Growing up, I revolted at adults telling me the music I liked wasn’t as good as that of their “heyday”. Hence, I feel passionately about defending generational divides within the art form.

It was lazy, reductive and, not to mention, entirely wrong. All good art, whether it was Patti Smith in the 1970s or Wolf Alice in the 2020s, engages with the world around it, and that’s ultimately where true greatness lies. 

That being said, as I creep ever closer to cynical adulthood, I feel the worrying habits infiltrate my listening habits. My outright dislike for the TikTokification of music has put anything remotely chart-based in exile for me. Which is unfair, because even in the swathes of commercial pop music, something innovative and engaging always exists. 

I don’t want to dampen the spirit of whatever generation comes after me by freezing my taste in the period of my adolescence, I want to remain open minded and optimistic about the future of music. Because music will always prevail through whatever bullshit inevitably comes our way in the minefield of modern society.
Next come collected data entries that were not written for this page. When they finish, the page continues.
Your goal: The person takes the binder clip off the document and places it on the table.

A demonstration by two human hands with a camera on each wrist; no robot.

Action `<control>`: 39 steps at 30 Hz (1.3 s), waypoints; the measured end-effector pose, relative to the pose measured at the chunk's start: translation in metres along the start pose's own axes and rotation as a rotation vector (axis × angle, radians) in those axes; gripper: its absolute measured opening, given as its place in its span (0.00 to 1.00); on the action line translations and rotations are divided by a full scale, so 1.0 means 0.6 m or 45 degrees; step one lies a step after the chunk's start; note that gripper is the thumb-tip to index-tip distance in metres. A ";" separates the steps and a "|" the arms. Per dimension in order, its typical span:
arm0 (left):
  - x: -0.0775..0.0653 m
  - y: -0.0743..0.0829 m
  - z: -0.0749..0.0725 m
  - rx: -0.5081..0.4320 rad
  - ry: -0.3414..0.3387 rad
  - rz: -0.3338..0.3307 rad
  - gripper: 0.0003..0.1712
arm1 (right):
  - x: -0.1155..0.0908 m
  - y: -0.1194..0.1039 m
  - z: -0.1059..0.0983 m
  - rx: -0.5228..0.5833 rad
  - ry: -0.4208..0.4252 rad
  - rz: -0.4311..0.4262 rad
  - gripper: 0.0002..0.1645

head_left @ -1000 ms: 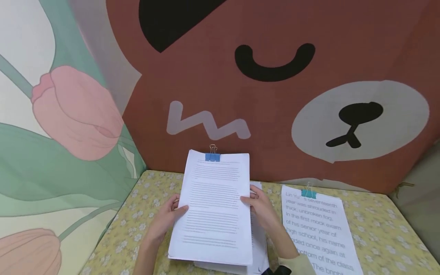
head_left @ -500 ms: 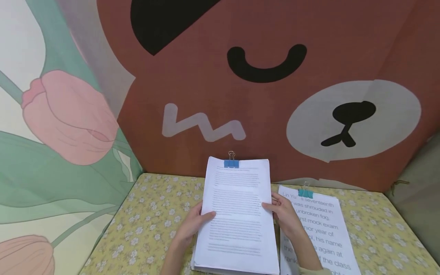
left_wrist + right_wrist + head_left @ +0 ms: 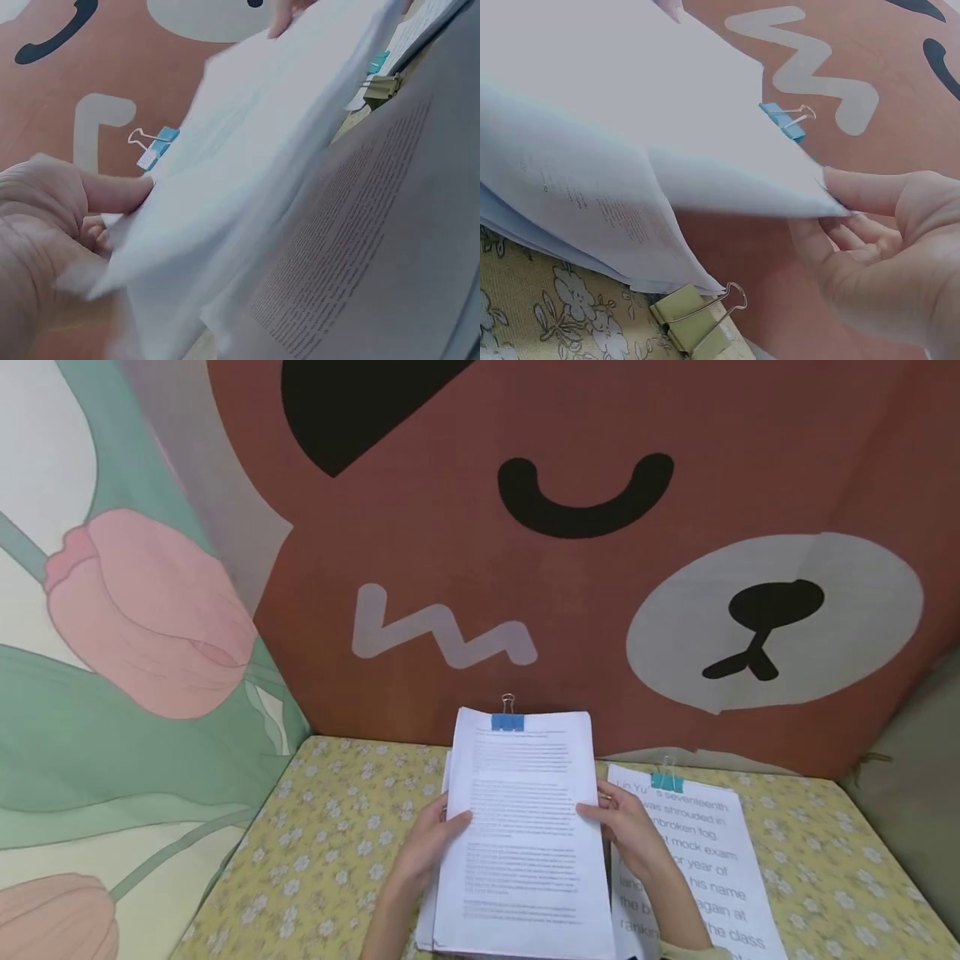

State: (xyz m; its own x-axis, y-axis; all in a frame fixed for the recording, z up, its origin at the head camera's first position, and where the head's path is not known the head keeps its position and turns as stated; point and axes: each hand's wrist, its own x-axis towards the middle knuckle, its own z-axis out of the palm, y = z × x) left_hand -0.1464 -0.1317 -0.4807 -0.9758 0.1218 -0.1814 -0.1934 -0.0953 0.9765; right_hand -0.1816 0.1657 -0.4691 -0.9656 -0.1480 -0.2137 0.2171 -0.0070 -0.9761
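Head: L hand point(image 3: 429, 843) & R hand point(image 3: 633, 833) grip opp. edges of blue-clipped ppr stack point(image 3: 521, 852) above lower ppr stack point(image 3: 426, 928) on flowered tbl point(image 3: 300, 843); L wrist: thumb/fingers clamped on L edge; R wrist: ditto R edge, yellow-green clip point(image 3: 694, 322) below.

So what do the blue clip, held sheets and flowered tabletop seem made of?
Blue clip: probably painted metal, judging by its even colour and wire loops. Held sheets: matte white paper, thin, printed and bending. Flowered tabletop: perhaps printed fabric or vinyl; no weave shows.
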 end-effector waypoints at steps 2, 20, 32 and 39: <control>0.002 -0.002 0.000 -0.035 -0.013 0.026 0.29 | 0.000 -0.004 -0.002 -0.006 0.063 -0.009 0.33; 0.006 -0.005 -0.005 -0.038 -0.052 0.045 0.28 | 0.088 -0.153 0.018 -0.589 0.086 -0.425 0.35; 0.008 -0.006 -0.015 0.002 -0.066 0.037 0.29 | 0.158 -0.181 0.053 -0.637 -0.331 -0.307 0.38; 0.007 -0.004 -0.020 0.003 -0.089 0.061 0.28 | 0.181 -0.179 0.059 -0.621 -0.400 -0.235 0.38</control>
State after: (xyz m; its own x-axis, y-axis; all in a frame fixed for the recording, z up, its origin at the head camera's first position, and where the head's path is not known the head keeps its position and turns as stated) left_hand -0.1516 -0.1425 -0.4850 -0.9744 0.1862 -0.1262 -0.1466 -0.1002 0.9841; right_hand -0.3046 0.1155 -0.3861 -0.8766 -0.4727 -0.0898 -0.1124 0.3827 -0.9170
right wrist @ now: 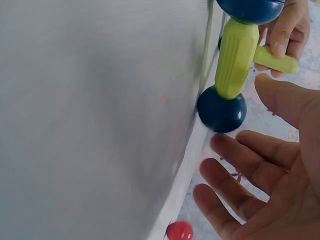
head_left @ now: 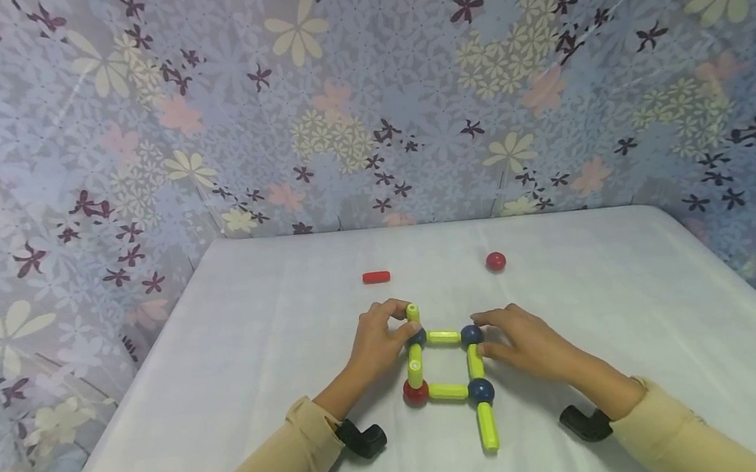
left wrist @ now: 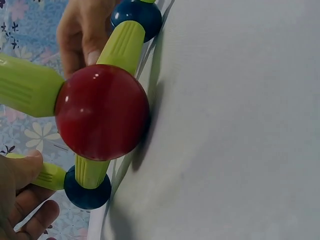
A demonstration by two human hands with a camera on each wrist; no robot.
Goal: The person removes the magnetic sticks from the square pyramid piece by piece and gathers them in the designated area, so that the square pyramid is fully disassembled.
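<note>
A square of yellow-green magnetic rods joined by balls lies on the table. Its near-left corner is a red ball (head_left: 415,393) with a rod (head_left: 415,374) standing on it. At the far-left corner, my left hand (head_left: 381,336) pinches an upright yellow-green rod (head_left: 413,313) on a blue ball (left wrist: 88,192). Beside the far-right blue ball (head_left: 471,335) is my right hand (head_left: 529,342), its fingers spread and relaxed in the right wrist view. The index fingertip is at or very near that ball; contact cannot be told. From the near-right blue ball (head_left: 481,391), another rod (head_left: 488,427) points toward me.
Farther back on the white-covered table (head_left: 272,296) lie a short red rod (head_left: 376,277) and, to its right, a loose red ball (head_left: 496,261). A flowered cloth (head_left: 361,96) hangs behind the table. Black wrist mounts (head_left: 363,438) sit below both hands.
</note>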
But look, there is no doubting that my counterparts, who herald the music of the 1970s, have views rooted in validity. It was undoubtedly a decade brimming with artistic greatness and gave way to music that to this day remains increasingly important and innovative. Take Marvin Gaye’s What’s Going On for example. Released in 1971 and arguably the greatest record of all time, it feels brutally relevant to the modern world and will likely remain so for another 50 years. 

That was in a decade that gave way to the likes of Bob Dylan, Jimi Hendrix and of course the previously mentioned and always great Patti Smith. Smith was an innovator of that decade and a stalwart in a scene occupied by fellow greats. She made a name for herself by pushing songwriting forward and right to the very edge, finding new ways to fuse poetry and rock.

She had the sort of artistic sensibilities to be a perennial pioneer, with a finger firmly on the modern pulse. But in 1988, when she was asked about the next exciting artist, she felt compelled to leave it to the kids and leave her heart firmly in the decade in which she prospered.

“As far as having a favourite group, or anything like that, I already had that in my life,” she explained, “I had Jimi Hendrix, The Rolling Stones, Jim Morrison, and Bob Dylan. For the amount of feeling and passion and commitment I had, those were my people. All these new groups and new people belong to a younger generation. They didn’t have The Rolling Stones when I had them.”

Smith taps into a flip side to my argument. The idea that passing fandom onto a new generation doesn’t equal snobbery. It doesn’t mean a dismissal of all things contemporary. Instead, it means putting faith in the following generation, trusting them to consume art with the relative care and respect to keep music moving forward.